Er hatte nicht gewollt.

»Tut mir leid«, hatte er gesagt. Mehrmals. Dann war er wütend geworden: »Ich will nicht, verstehst du? Nein, nein, nein. Einfach: Nein.«

»Aber wenn das so ist«, hatte Sandra gefragt, »warum dann die vier Wochen?«

Er hatte die Schultern gezuckt. Und vorgeschlagen, im Jetzt zu leben.

»Muttersohn«, meinte Claudia, als Sandra ihr davon erzählte. »Ist es gewohnt, Frauen glücklich zu machen. Wahrscheinlich war’s wirklich unfreiwillig.«

»Lass ab«, sagte Sven und zählte Sandra all die schönen Dinge auf, die sie bisher erreicht und erlebt hatte. Ohne Frage eine ganze Menge.

»Greif zu«, sagte Claudia und erinnerte Sandra an all die Menschen, die unterwegs waren und darauf warteten, dass andere den ersten Schritt taten.

Der Mann, den Sandra lieben wollte, war allerdings nicht dabei.

»Verdammt nochmal«, schimpfte Sven. »Wie kann man nur so verstockt sein.«

Claudia schnaubte.

Sie fuhren zu dritt zum Baden.

»Zwei schöne Frauen«, sagte Sven, als sie zum Trocknen auf der Decke lagen. »Ich begreif das einfach nicht.«

Sandra und Claudia begriffen es auch nicht. Sie aßen Kekse, deren Schokoladenseite in der Schachtel kleben blieb, und sahen fremden Kleinkindern beim Matschbuddeln zu.

»Würdest du dir zum Stillen die Brustimplantate entfernen lassen, wenn du welche hättest?«, fragte Sandra, und Claudia überlegte. Sven sah mit glasigen Augen über die Kinder hinweg auf den See.

»Ich denke nein«, sagte Claudia. »Wenn ich Brustimplantate hätte, würde ich das Kind per Kaiserschnitt holen lassen und mit Sojamilch aufziehen.«

»Reiswaffeln«, sagte Sandra. »In Sojamilch aufgelöste Reiswaffeln.«

Sie schwammen hin und her. Es war ein herrlicher Nachmittag.

Als Sandra nach Hause kam, blinkte die rote Lampe vom Anrufbeantworter. Sven oder Claudia konnten es nicht sein, mit denen war sie eben noch am See gewesen.

Die Nacht war lau, der Teer weich, das Wasser glitzrig und das Gras frisch gemäht.
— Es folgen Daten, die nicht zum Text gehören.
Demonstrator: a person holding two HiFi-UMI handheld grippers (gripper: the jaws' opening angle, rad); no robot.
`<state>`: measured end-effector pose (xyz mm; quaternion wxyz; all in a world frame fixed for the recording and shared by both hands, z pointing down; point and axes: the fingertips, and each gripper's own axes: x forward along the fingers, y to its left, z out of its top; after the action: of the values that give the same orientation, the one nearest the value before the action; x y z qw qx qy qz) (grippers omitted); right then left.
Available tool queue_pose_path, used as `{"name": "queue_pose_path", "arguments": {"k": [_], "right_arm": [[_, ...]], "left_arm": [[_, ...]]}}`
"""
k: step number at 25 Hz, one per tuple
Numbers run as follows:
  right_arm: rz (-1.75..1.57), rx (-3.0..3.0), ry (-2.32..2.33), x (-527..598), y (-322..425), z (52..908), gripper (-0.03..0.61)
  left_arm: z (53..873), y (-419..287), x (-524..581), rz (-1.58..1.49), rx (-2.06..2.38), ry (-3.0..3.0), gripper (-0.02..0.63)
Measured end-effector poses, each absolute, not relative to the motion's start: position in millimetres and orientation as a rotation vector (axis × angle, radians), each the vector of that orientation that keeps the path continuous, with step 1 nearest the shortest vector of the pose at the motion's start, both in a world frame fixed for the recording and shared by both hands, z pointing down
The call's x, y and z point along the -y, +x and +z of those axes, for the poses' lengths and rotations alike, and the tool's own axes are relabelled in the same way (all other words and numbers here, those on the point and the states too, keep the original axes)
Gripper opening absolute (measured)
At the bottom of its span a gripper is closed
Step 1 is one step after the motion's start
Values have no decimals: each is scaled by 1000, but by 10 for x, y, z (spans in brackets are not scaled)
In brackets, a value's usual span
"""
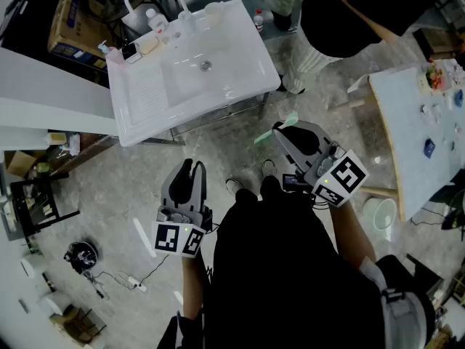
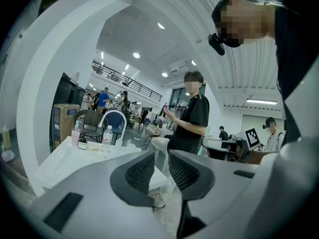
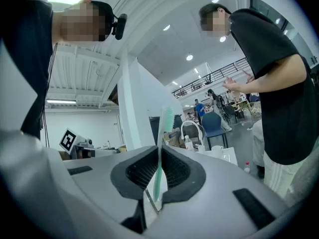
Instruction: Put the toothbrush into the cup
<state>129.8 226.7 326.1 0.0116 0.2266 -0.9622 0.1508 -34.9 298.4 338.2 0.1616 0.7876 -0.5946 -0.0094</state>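
The step in hand looks like the carry: the toothbrush (image 3: 164, 121) is gripped but is well apart from the cup (image 1: 214, 11), which stands on the back edge of the sink (image 1: 145, 100) near the top middle of the head view.

The right gripper (image 3: 159, 171) has its jaws clamped on the green toothbrush. In the right gripper view the brush stands upright through the pads, bristle head at the top and handle end low in the gap. In the head view it sticks out on both sides of the jaw tips, just right of centre.

The left gripper (image 2: 160, 158) sits lower left of centre in the head view. Its jaws stand a little apart, and I see nothing between them.

To do this well, I would hold the clamp firm and walk up to the sink. Bring the handle end over the cup's mouth from above, lower it inside the rim, and only then let the jaws part. The cup looks light (a sideways nudge could tip it), so the free left gripper could steady it. A person stands at the top right, close to the sink, so approach from the near side.
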Motion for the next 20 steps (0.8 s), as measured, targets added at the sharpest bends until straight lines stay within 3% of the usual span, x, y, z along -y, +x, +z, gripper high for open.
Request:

Der Mann, den Sandra aus unbestimmtem Grund sehr, sehr liebte, war ein bisschen von seinen Grundsätzen abgewichen, hatte die Hände unter ihrer Bluse und die Augen geschlossen. »Mein Sommermädchen«, flüsterte er.

In Situationen großer Bedrängnis sagte Sandra sich Sprichwörter ihrer schwäbischen Großmutter vor. »Am Schluss wird zsammazählt«, kam ihr in den Sinn, und das hier war nicht der Schluss. Sie versuchte den Mann zu küssen, aber er wich geschickt aus. Ob diese Nacht einen Pluspunkt oder einen Punktabzug bedeutete in der endgültigen Rechnung, ließ sich so auch nicht herausfinden.